Мачико подумала, что Эвастон, видимо, удачлив. Он очень вовремя родился. Космические корабли теперь летают во много раз быстрее, чем во времена оны. И хотя Блиор северной системы, так называлась его планета, был далеко от межзвездных дорог, оказалось, что он, по Эйнштейну, находился приблизительно на таком же расстоянии от Млечного Пути, как и Скучный Мир, в котором жила Мачико.
— Тебе не кажется, что мы уже по уши увязли в метафорах античного мира? — язвительно поинтересовалась девушка у Аттилы.
— Главное — везде оставаться воином. Хоть и в трясине метафор. Хотя, по правде говоря, я бы лучше сейчас оказался там, где мы были раньше.
— Даже учитывая, что там я была несчастна?
— Ах, но там у тебя был я. А у меня была цель сделать твою жизнь лучше. И я каждый день видел позитивные сдвиги. Что еще нужно для счастья? Работа, приносящая удовлетворение. Там я имел именно такую работу. — Аттила вздохнул и устремил грустный взгляд в сторону бесчувственного перекрытия, так будто смотрел через воображаемый иллюминатор в бездонные глубины космоса. — А теперь я просто мальчик на побегушках.
— Не говори ерунды. Ты прекрасно знаешь, как ты мне нужен. Ты — мой тренер, мой... хороший знакомый, мой секретарь, мой постоянный собеседник, мой...
— Твой робот-раб.
— Нет... это абсурд. Опять же... ты мой... мой...
Девушка хотела сказать “лучший друг” или вообще что-нибудь приятное, подбадривающее, но слова застряли в горле как рыбная кость.
Быть может, именно неумение говорить мягко и ласково сблизило ее в свое время с яутами. У них была установка на безэмоциональность. Честь и Доблесть для них — единственные понятия, достойные уважения.
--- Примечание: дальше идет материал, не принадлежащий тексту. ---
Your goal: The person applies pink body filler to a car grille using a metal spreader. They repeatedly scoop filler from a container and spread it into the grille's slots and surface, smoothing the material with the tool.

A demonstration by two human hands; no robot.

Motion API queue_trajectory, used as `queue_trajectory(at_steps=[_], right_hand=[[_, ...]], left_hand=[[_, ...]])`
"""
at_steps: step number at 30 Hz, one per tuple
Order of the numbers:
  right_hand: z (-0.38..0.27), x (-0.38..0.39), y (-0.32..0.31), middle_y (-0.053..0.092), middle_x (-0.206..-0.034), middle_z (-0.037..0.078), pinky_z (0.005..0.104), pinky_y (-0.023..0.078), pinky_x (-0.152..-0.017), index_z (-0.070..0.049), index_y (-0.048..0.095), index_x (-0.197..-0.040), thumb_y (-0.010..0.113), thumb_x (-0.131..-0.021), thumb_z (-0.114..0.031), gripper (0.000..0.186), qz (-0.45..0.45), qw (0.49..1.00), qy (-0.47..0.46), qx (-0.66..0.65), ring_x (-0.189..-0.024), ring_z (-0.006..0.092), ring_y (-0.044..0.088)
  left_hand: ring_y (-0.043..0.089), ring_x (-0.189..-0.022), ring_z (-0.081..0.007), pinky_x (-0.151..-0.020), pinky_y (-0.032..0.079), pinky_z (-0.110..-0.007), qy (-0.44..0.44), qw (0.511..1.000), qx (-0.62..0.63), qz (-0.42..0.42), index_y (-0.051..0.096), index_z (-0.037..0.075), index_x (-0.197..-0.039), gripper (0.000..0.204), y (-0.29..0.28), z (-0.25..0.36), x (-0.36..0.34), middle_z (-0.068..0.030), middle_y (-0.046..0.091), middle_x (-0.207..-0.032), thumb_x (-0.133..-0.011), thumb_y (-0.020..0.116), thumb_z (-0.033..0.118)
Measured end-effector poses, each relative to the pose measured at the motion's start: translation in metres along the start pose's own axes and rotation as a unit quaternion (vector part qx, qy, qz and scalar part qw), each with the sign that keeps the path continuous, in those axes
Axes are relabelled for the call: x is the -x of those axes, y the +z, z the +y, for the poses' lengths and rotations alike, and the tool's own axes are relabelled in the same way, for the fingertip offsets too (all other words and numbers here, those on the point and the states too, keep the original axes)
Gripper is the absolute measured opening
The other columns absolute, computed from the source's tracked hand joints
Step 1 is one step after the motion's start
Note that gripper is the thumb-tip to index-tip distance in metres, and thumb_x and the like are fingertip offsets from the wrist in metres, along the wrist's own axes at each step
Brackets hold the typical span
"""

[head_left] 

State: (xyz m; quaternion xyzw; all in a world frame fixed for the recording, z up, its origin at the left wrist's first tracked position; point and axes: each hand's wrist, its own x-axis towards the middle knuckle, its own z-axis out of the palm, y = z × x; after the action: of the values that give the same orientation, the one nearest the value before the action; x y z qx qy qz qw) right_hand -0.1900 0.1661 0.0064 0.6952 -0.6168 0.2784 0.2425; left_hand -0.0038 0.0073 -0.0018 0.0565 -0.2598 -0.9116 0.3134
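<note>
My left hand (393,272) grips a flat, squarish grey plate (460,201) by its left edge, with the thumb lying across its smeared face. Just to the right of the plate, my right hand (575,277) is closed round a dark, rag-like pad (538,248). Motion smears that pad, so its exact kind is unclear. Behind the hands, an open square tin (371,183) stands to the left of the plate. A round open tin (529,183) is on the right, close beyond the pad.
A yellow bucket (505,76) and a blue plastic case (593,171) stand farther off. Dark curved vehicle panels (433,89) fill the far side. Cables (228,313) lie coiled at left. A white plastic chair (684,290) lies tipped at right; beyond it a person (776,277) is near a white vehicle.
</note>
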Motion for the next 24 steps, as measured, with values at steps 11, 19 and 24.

Охотники боролись с жалостью и сочувствием как с великим злом, считая проявление этих чувств слабостью. Доблестную смерть они славили так же, как и доблестную победу. Такой взгляд на жизнь был близок сердцу Мачико. Но теперь она пыталась пробудить в себе человеческие качества, которые столько лет подавляла.
— ...Ты — моя лучшая половина... — с трудом выдавила девушка.
— О дорогая! Не стоило так напрягаться. — Тем не менее Аттила улыбнулся, счастливый уже теми крохами искреннего одобрения, которые ему так редко перепадали. — Однако я не устану повторять, что это плохая затея. И ты еще о ней пожалеешь. Что касается меня, то я уже жалею, но мне, к несчастью, выбирать не приходится.
— Вот первая здравая мысль за последние полчаса. — Мачико подавила улыбку. — И не забывай об этом... Неужели тебе больше нравилась моя “очаровательная” работа на шахтерской планете? Да и как бы ты жил там сейчас без меня?
— Да, пожалуй, — промолвил Аттила после короткого молчания.
— Мы сделаем эту работу, заработаем денег и сможем начать собственное дело... Осуществить нашу мечту, Тил...
— Ты имеешь в виду твою мечту, — буркнул андроид.
— Эй! Ведь идея твоя, не моя.
Они все еще ходили по коридору. Круг за кругом...
— Я просто предложил. — Он шмыгнул носом, что было откровенным жеманством. Мачико знала, что у Аттилы нет гайморовых пазух.
— А мне тогда понравилась твоя мысль. Она мне и сейчас нравится. Организуем собственную школу военного искусства. “Духовное совершенствование через физическое”. Ведь так ты говорил?
— Что?! Назад на Землю?
— Почему бы и нет? Ну не обязательно на Землю. Куда захотим. В любую древнюю цивилизацию. С высокоразвитой культурой. Театр, события музыкальной жизни, искусство... Ты представляешь, Тил! Настоящее искусство, а не просто книжки в какой-нибудь заплесневевшей библиотеке, не суррогат! Панорамы, города, возможности проявить себя...
Хотя Аттила и старался не показать виду, но он явно обрадовался.
— Да... Да. Все это звучит очень заманчиво. Но для начала нам нужно выжить. А мы даже не знаем точно, сколько времени потребуется на выполнение условий сделки.
Мачико пожала плечами.
— Я рассказывала тебе, Тил, о моих странствованиях с Охотниками и о том, чего мне стоило снова примкнуть к людям. Ты много раз слышал от меня об аде на Руше и моих мучениях на Гордиане. И ведь выжила же!.. Выживу и на этот раз.
На лице андроида отразилось глубокое сочувствие.
— Лишнее доказательство того, что ты притягиваешь к себе неприятности, как магнит.